Exercise instructions:
Could you return the data that follows exactly, minus the images?

Given information:
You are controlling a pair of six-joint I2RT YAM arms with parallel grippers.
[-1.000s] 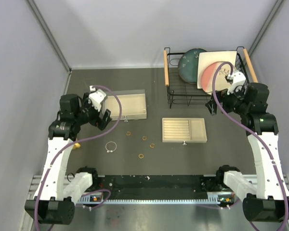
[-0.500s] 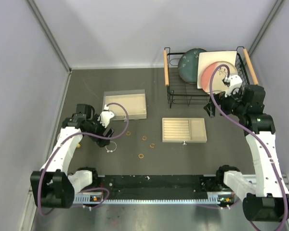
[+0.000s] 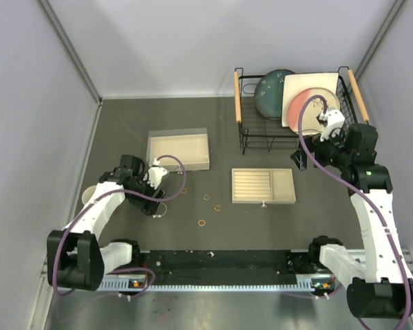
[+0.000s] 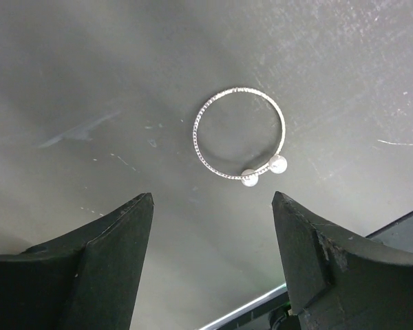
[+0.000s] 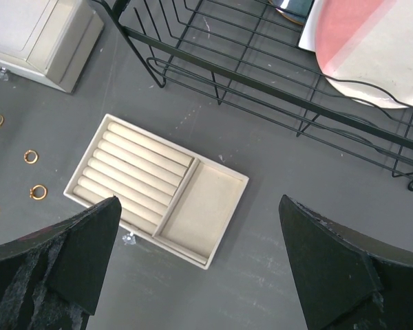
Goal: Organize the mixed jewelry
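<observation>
Bracelet [image 4: 239, 143] flat on the table [image 4: 89, 82], untouched, just ahead of my left gripper [image 4: 212, 199], jaws wide apart, empty, right gripper [image 5: 199, 203] spread wide, empty too

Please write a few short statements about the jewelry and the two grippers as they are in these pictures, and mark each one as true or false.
1. The thin silver wire bracelet, with two pearl-like beads, lies flat on the dark table. True.
2. The left gripper is closed on this bracelet. False: its jaws stand apart and the bracelet lies ahead of them, untouched.
3. The small gold rings sit in the slots of the beige slotted tray. False: the slots are empty, and four rings lie on the table beside the tray.
4. The right gripper is open above the tray and holds nothing. True.
</observation>
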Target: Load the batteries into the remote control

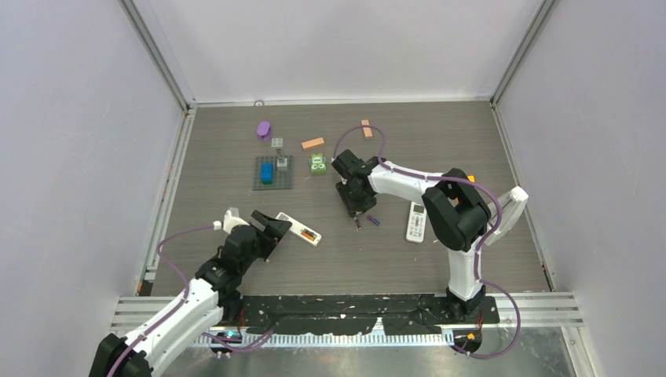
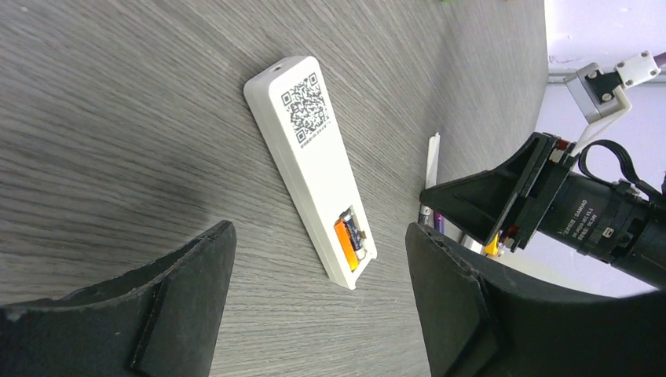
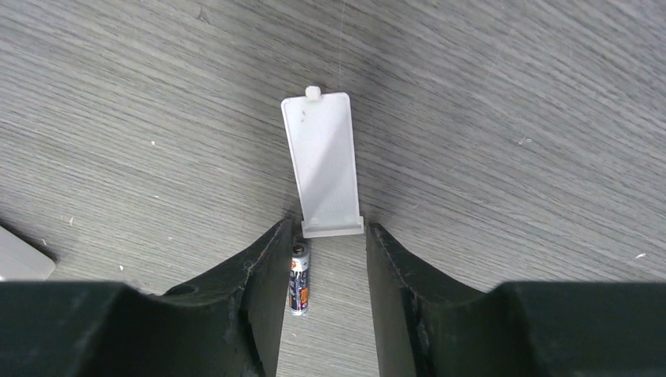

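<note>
A white remote control [image 1: 298,229] lies back side up, its QR label [image 2: 306,110] showing. Its open compartment holds an orange battery [image 2: 344,243] and a dark battery [image 2: 353,232] side by side. My left gripper [image 2: 320,236] hovers open just before the remote's compartment end, touching nothing. My right gripper [image 3: 327,229] points down at the table, open, with its fingers on either side of a dark battery [image 3: 299,280] that lies flat close to the left finger. The loose battery cover [image 3: 323,165] lies just ahead of the fingertips. A purple battery [image 1: 374,221] lies just right of the right gripper [image 1: 355,209].
A second remote [image 1: 416,222] lies face up right of the right gripper. At the back stand a grey baseplate [image 1: 272,182] with a blue brick, a purple piece [image 1: 264,129], a green block [image 1: 318,163] and two orange blocks [image 1: 312,143].
</note>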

Solution to the exercise:
You are controlling a pair of six-joint I2RT YAM arms with parallel grippers.
[-1.000s] 
[-0.500s] 
[+0.000s] 
[+0.000s] 
[+0.000s] 
Goal: Organize the mixed jewelry
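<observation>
Bracelet [image 4: 239, 143] flat on the table [image 4: 89, 82], untouched, just ahead of my left gripper [image 4: 212, 199], jaws wide apart, empty, right gripper [image 5: 199, 203] spread wide, empty too

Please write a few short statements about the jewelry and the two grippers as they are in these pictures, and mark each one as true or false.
1. The thin silver wire bracelet, with two pearl-like beads, lies flat on the dark table. True.
2. The left gripper is closed on this bracelet. False: its jaws stand apart and the bracelet lies ahead of them, untouched.
3. The small gold rings sit in the slots of the beige slotted tray. False: the slots are empty, and four rings lie on the table beside the tray.
4. The right gripper is open above the tray and holds nothing. True.
</observation>
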Target: Load the batteries into the remote control


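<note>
A white remote control [image 1: 298,229] lies back side up, its QR label [image 2: 306,110] showing. Its open compartment holds an orange battery [image 2: 344,243] and a dark battery [image 2: 353,232] side by side. My left gripper [image 2: 320,236] hovers open just before the remote's compartment end, touching nothing. My right gripper [image 3: 327,229] points down at the table, open, with its fingers on either side of a dark battery [image 3: 299,280] that lies flat close to the left finger. The loose battery cover [image 3: 323,165] lies just ahead of the fingertips. A purple battery [image 1: 374,221] lies just right of the right gripper [image 1: 355,209].
A second remote [image 1: 416,222] lies face up right of the right gripper. At the back stand a grey baseplate [image 1: 272,182] with a blue brick, a purple piece [image 1: 264,129], a green block [image 1: 318,163] and two orange blocks [image 1: 312,143].
</note>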

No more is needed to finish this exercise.